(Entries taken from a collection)

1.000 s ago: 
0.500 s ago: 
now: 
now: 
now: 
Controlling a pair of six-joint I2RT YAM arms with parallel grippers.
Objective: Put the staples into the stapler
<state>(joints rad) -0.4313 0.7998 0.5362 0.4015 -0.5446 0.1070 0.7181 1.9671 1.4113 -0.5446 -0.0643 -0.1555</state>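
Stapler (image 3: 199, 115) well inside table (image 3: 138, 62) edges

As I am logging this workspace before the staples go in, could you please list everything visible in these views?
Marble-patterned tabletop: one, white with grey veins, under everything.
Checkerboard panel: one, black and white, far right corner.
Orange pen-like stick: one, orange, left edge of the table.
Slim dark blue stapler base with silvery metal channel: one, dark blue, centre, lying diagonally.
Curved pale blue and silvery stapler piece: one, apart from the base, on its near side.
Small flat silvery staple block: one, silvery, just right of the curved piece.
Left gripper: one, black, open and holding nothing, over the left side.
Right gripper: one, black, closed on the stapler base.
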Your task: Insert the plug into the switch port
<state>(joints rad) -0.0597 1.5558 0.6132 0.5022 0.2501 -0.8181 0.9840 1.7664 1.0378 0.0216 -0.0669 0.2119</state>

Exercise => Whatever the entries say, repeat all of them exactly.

Your solution =>
1.000 s ago: 
0.500 s ago: 
now: 
now: 
now: 
Controlling a pair of six-joint I2RT YAM arms with parallel grippers.
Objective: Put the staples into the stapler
<state>(joints rad) -0.4313 0.7998 0.5362 0.4015 -0.5446 0.1070 0.7181 1.9671 1.4113 -0.5446 -0.0643 -0.1555</state>
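Stapler (image 3: 199, 115) well inside table (image 3: 138, 62) edges

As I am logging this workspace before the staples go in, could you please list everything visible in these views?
Marble-patterned tabletop: one, white with grey veins, under everything.
Checkerboard panel: one, black and white, far right corner.
Orange pen-like stick: one, orange, left edge of the table.
Slim dark blue stapler base with silvery metal channel: one, dark blue, centre, lying diagonally.
Curved pale blue and silvery stapler piece: one, apart from the base, on its near side.
Small flat silvery staple block: one, silvery, just right of the curved piece.
Left gripper: one, black, open and holding nothing, over the left side.
Right gripper: one, black, closed on the stapler base.
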Your task: Insert the plug into the switch port
<state>(joints rad) -0.0597 1.5558 0.6132 0.5022 0.2501 -0.8181 0.9840 1.7664 1.0378 0.0216 -0.0669 0.2119</state>

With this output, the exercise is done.